Cette photo vous a t’elle rappelé que vous aviez peur de mourir en avion ?
Toutes les télés en ont parlé et les images ont été repassées en boucle sur les réseaux sociaux. Au premier plan, cette vision d’un réacteur en feu. Dans le fond, le sol aride du Colorado. Beaucoup de monde a dû y penser, même si personne n’a osé le dire à voix haute : « j’ai peur que l’avion ne s’écrase en direct à la TV ».
Non, l’avion ne s’est pas crashé, et heureusement d’ailleurs ! Le 20 février 2021, le réacteur droit d’un Boeing 777 de la United Airlines a subi une importante avarie (en fait il a explosé).
C’est arrivé pendant que l’appareil prenait de l’altitude après le décollage. Alors qu’il passait les 4000 mètres, un énorme “boom” se fit entendre dans tout l’avion. Les signaux et les alarmes se manifestèrent immédiatement dans le cockpit et les pilotes suivirent la procédure d’urgence pour éteindre et sécuriser le réacteur. Le gros porteur se reposa quelques minutes plus tard à Denver sans aucun problème.
Et si c’était vous à bord ?
Vous auriez peut-être pu vous trouver à bord de cet appareil. Si ça avait été le cas, comment auriez-vous réagi ? Après les premiers instants de stupeur, vous auriez certainement été inquiet, peut-être auriez-vous pensé que vous viviez les derniers moments de votre vie ?
Sans même vous trouver à bord de cet appareil, vous avez peut-être vu les images impressionnantes de cet incident. Cela a peut-être réveillé des angoisses ou des peurs oubliées, comme par exemple la peur de mourir en avion. Maintenant quand vous prenez l’avion, vous vous inquiétez pour tous ces bruits bizarres, et surtout des bruits que font les réacteurs. D’ailleurs lors de votre dernier voyage vous avez commencé à prêter beaucoup plus attention aux bruits de ces satanés engins.
Quand l’avion a quitté sa place de parking, le pilote a démarré un moteur pendant que l’équipage commençait la démonstration de sécurité.

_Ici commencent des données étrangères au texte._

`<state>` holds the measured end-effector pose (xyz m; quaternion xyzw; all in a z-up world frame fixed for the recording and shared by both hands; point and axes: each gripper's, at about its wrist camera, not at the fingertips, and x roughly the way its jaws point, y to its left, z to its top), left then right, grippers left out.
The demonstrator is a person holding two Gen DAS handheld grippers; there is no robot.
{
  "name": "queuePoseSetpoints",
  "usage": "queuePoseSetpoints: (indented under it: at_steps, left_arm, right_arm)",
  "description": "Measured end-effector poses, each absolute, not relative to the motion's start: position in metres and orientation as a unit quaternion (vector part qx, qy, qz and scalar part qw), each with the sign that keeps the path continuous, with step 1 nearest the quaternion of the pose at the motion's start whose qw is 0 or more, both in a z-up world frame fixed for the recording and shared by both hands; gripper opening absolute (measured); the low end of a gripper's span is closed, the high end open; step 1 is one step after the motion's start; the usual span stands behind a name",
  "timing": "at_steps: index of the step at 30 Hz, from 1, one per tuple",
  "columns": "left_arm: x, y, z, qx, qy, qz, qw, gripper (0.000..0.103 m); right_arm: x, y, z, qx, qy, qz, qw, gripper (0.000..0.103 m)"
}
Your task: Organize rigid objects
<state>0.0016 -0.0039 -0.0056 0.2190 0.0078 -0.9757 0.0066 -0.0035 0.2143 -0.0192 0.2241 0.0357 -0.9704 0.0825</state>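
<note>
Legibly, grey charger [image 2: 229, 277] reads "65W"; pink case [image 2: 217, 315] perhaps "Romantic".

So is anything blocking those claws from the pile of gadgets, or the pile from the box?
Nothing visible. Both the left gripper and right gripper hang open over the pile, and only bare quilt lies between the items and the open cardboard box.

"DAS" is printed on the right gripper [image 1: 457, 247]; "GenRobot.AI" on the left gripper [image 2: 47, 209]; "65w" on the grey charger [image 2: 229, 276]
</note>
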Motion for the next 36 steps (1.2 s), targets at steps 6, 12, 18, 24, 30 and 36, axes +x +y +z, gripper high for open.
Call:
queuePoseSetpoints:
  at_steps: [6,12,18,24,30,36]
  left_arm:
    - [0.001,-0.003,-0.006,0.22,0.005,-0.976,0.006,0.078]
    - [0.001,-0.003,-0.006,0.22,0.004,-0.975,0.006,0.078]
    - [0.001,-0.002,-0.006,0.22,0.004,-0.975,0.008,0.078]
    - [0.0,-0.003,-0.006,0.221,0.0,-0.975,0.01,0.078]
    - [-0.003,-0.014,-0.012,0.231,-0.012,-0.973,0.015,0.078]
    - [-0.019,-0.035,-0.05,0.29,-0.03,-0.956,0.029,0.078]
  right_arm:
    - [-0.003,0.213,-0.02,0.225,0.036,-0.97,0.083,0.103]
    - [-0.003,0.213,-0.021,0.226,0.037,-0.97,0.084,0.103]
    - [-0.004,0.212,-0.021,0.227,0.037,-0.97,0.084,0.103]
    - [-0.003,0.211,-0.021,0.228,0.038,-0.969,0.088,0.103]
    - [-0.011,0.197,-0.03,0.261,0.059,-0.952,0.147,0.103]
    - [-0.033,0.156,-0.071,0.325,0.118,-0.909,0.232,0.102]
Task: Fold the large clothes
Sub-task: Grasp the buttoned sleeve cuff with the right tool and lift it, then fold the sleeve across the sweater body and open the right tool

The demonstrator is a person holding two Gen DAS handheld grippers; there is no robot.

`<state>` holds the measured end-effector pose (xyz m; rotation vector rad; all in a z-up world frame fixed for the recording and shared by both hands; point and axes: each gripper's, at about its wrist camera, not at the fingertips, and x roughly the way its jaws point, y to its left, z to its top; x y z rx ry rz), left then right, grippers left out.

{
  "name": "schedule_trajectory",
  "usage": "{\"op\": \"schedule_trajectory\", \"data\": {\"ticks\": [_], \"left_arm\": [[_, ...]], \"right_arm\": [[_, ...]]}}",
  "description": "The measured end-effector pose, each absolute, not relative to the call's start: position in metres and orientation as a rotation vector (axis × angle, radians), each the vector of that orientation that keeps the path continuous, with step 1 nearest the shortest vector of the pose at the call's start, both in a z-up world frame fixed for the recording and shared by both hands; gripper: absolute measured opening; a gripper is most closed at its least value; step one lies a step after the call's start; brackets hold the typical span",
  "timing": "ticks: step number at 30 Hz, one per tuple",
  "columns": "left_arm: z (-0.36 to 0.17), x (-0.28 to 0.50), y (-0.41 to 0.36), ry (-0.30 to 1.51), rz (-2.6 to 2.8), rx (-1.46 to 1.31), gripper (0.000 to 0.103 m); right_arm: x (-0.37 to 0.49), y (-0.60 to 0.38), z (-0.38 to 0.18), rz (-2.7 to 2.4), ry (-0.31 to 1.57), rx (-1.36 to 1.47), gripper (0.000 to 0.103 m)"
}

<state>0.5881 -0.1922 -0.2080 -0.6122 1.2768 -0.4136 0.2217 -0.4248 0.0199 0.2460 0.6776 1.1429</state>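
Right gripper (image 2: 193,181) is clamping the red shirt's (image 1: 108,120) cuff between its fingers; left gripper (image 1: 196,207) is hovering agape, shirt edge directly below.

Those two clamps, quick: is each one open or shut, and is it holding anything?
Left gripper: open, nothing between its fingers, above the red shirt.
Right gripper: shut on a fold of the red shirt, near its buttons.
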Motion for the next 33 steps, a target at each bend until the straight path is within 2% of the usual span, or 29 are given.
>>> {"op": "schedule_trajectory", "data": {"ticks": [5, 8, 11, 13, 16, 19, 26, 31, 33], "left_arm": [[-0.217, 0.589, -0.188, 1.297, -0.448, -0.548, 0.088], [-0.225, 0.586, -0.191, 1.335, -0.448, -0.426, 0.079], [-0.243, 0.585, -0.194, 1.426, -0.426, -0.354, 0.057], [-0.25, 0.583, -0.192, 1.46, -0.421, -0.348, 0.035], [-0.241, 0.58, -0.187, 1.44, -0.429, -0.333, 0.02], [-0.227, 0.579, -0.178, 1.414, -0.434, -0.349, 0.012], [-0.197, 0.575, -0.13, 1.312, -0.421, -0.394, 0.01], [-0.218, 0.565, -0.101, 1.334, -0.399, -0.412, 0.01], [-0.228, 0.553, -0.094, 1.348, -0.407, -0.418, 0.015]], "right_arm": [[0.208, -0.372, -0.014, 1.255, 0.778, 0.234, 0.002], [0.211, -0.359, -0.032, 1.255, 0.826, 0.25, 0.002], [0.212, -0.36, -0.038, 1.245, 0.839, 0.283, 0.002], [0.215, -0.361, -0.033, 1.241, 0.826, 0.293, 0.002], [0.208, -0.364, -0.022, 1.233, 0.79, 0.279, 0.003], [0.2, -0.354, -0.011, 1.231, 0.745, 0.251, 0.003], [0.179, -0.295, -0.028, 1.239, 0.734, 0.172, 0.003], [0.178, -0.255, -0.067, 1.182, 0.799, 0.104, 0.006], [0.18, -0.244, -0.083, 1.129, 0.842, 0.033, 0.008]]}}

Puis il démarra le deuxième réacteur ; il y avait de plus en plus de bruit et cela faisait monter la tension en vous…puis vous avez commencé à vous demander : “Les moteurs de cet avion tournent-ils vraiment rond ? Ont-ils été entretenus correctement ? Et si un des réacteurs tombe en panne, les pilotes vont-ils pouvoir gérer ?
Pourquoi vous ne risquez rien… même si vous avez peur de mourir en avion
Je vais essayer de répondre à ces questions bien légitimes, car mon but ici est de vous faire prendre conscience que vous ne risquez vraiment rien dans un avion, même si vous avez peur de mourir en avion.
Mais avant, il faut que je vous parle un peu d’histoire et des principes de base des moteurs à réaction. Je vous promets d’être le plus court et le moins technique possible, car je sais que cet aspect n’est pas la tasse de thé de tout le monde.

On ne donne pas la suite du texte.